What the exercise asks:
Look below for the lines from the one with "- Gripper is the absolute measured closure" to the one with "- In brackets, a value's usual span", and copy exactly those lines, both ends included.

Exercise material:

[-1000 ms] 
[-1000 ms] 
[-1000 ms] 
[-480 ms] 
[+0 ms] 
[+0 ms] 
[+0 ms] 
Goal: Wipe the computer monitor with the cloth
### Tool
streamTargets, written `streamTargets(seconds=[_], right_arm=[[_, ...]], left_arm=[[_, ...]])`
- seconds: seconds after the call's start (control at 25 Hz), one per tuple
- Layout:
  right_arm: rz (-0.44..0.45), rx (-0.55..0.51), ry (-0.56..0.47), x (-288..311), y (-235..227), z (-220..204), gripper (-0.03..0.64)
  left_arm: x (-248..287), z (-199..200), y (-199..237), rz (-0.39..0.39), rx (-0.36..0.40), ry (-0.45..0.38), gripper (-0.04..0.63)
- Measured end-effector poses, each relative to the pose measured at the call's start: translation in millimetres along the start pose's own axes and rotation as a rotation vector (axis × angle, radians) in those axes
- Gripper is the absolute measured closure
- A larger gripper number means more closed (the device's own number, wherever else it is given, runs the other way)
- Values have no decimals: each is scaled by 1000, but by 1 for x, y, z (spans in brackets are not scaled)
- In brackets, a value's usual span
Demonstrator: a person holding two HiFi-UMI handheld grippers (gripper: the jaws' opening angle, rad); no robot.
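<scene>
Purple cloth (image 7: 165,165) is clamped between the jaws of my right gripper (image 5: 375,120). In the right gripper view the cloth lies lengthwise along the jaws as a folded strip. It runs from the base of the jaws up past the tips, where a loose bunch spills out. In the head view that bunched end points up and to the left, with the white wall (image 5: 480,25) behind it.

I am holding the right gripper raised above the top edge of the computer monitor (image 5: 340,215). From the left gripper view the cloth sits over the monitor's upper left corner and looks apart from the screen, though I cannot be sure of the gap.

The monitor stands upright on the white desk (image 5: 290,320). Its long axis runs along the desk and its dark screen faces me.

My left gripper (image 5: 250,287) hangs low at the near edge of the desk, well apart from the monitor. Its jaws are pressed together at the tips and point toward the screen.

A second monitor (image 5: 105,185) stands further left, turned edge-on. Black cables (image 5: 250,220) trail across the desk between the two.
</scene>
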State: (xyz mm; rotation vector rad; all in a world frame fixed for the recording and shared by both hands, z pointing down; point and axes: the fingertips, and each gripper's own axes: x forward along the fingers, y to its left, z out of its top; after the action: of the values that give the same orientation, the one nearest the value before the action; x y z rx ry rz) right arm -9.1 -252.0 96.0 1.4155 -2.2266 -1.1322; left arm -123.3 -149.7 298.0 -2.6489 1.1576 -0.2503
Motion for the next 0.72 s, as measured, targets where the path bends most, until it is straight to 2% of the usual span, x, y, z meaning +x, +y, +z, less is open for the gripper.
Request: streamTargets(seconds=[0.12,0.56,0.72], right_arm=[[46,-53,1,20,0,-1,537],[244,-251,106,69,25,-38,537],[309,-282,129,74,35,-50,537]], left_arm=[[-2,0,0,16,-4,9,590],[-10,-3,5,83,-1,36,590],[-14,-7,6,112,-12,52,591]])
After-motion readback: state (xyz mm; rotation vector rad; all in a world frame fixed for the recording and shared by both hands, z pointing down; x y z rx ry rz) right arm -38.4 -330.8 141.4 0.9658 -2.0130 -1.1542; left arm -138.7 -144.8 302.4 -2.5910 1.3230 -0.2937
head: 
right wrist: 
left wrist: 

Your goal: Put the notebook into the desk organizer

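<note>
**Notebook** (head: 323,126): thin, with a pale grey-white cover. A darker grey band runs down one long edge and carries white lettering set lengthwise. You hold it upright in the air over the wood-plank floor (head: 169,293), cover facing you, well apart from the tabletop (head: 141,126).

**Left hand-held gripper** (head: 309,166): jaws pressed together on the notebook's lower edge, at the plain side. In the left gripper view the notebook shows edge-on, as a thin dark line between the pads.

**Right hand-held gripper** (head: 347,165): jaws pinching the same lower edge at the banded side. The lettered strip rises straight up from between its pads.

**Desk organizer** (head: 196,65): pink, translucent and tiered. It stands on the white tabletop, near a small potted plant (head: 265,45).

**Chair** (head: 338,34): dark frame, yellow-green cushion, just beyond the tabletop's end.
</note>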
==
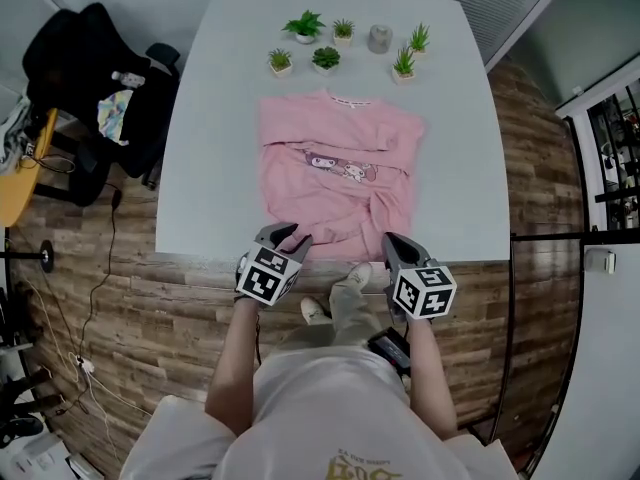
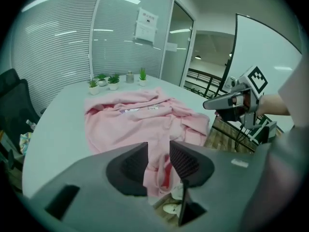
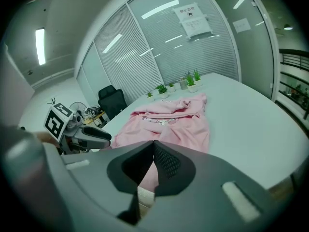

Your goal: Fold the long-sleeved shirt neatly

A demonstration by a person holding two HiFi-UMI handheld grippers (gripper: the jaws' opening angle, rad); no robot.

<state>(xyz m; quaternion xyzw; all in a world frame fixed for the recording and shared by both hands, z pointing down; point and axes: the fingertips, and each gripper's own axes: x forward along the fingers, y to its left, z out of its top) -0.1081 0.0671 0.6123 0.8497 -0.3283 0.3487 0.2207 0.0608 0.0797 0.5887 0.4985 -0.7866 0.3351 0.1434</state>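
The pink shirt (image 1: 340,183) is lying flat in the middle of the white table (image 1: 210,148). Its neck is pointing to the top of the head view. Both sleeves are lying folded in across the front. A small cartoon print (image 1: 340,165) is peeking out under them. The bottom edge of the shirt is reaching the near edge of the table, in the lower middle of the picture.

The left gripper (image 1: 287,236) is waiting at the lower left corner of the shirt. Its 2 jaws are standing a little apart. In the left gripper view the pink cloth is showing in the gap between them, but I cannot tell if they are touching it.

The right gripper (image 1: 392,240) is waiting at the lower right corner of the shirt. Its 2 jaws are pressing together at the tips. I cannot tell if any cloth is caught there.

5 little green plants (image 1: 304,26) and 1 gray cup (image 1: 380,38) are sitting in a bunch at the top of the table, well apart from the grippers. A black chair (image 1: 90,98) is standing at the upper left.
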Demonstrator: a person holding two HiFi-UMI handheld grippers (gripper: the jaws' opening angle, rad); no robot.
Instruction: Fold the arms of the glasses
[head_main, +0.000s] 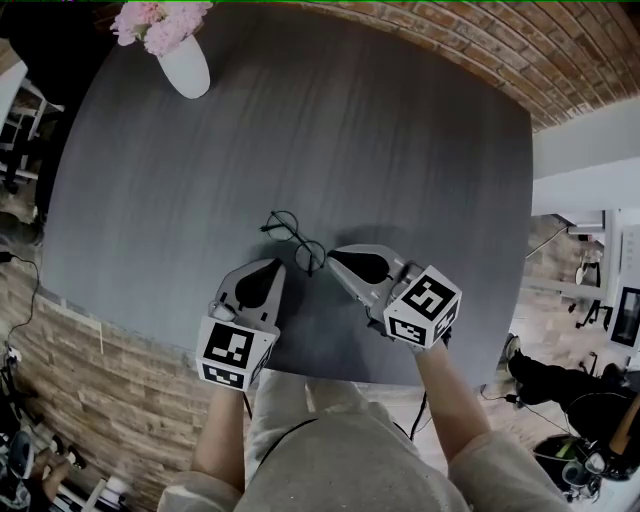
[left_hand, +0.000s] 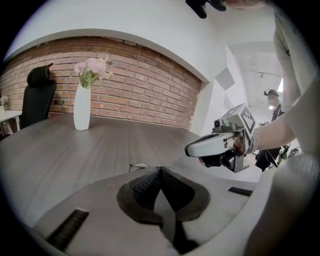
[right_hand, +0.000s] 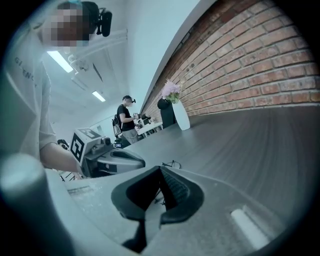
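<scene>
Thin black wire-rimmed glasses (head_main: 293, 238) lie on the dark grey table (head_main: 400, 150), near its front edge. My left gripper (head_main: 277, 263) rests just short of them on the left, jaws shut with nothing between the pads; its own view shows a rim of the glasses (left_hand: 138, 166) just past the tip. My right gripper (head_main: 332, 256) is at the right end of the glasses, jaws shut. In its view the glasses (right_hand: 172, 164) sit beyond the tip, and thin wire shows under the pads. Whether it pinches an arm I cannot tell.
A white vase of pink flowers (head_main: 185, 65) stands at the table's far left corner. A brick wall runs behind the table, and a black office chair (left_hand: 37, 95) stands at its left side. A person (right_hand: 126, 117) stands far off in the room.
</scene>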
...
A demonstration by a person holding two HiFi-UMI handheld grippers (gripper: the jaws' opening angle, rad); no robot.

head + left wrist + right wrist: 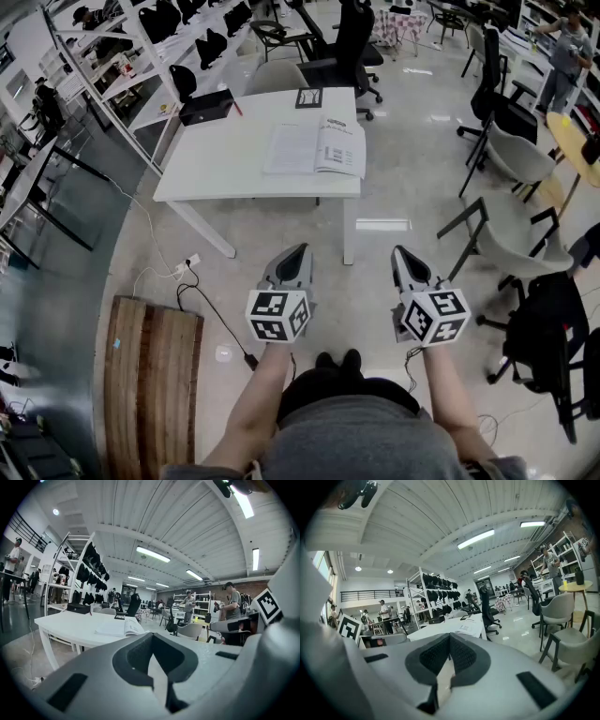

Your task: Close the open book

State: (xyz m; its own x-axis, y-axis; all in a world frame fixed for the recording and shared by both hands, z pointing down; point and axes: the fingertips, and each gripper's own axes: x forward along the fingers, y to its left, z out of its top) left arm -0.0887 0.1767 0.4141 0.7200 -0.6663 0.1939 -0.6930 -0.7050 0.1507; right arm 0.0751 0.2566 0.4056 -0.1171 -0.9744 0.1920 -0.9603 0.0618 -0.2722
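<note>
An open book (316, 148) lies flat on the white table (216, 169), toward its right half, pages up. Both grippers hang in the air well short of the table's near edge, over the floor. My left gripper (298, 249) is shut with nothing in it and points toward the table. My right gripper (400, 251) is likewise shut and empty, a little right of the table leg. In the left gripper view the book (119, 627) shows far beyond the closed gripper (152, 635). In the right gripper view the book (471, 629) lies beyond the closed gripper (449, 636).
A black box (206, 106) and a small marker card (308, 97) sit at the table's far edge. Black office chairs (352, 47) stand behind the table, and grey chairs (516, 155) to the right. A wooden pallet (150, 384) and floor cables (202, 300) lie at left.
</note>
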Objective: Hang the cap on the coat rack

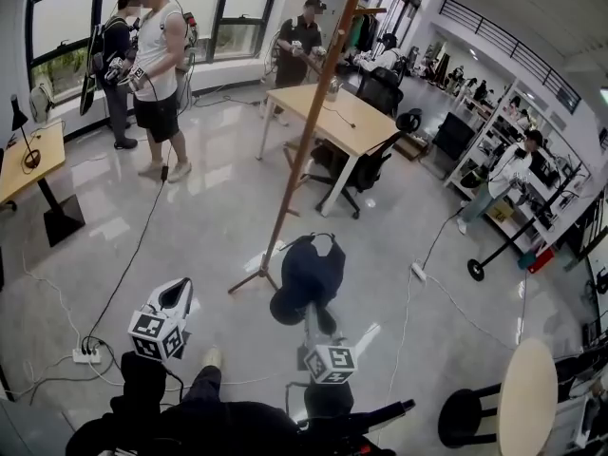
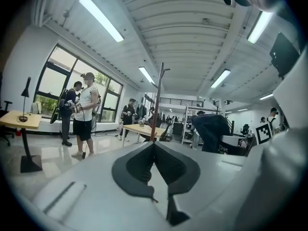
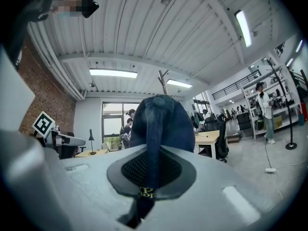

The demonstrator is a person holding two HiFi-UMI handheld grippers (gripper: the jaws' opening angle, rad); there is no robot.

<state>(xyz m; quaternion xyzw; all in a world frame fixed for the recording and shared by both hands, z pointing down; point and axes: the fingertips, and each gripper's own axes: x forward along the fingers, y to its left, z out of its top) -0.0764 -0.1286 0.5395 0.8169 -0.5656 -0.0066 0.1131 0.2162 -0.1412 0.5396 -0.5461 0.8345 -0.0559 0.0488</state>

Answer section:
- Gripper is the absolute measured closure
- A larger gripper number means more closed (the device's own number, wherever else it is given, runs the other way)
- Values have no decimals: each is scaled by 1000, but by 1 for x, y, z (spans in brackets are not scaled)
- In brackets, a value's usual span

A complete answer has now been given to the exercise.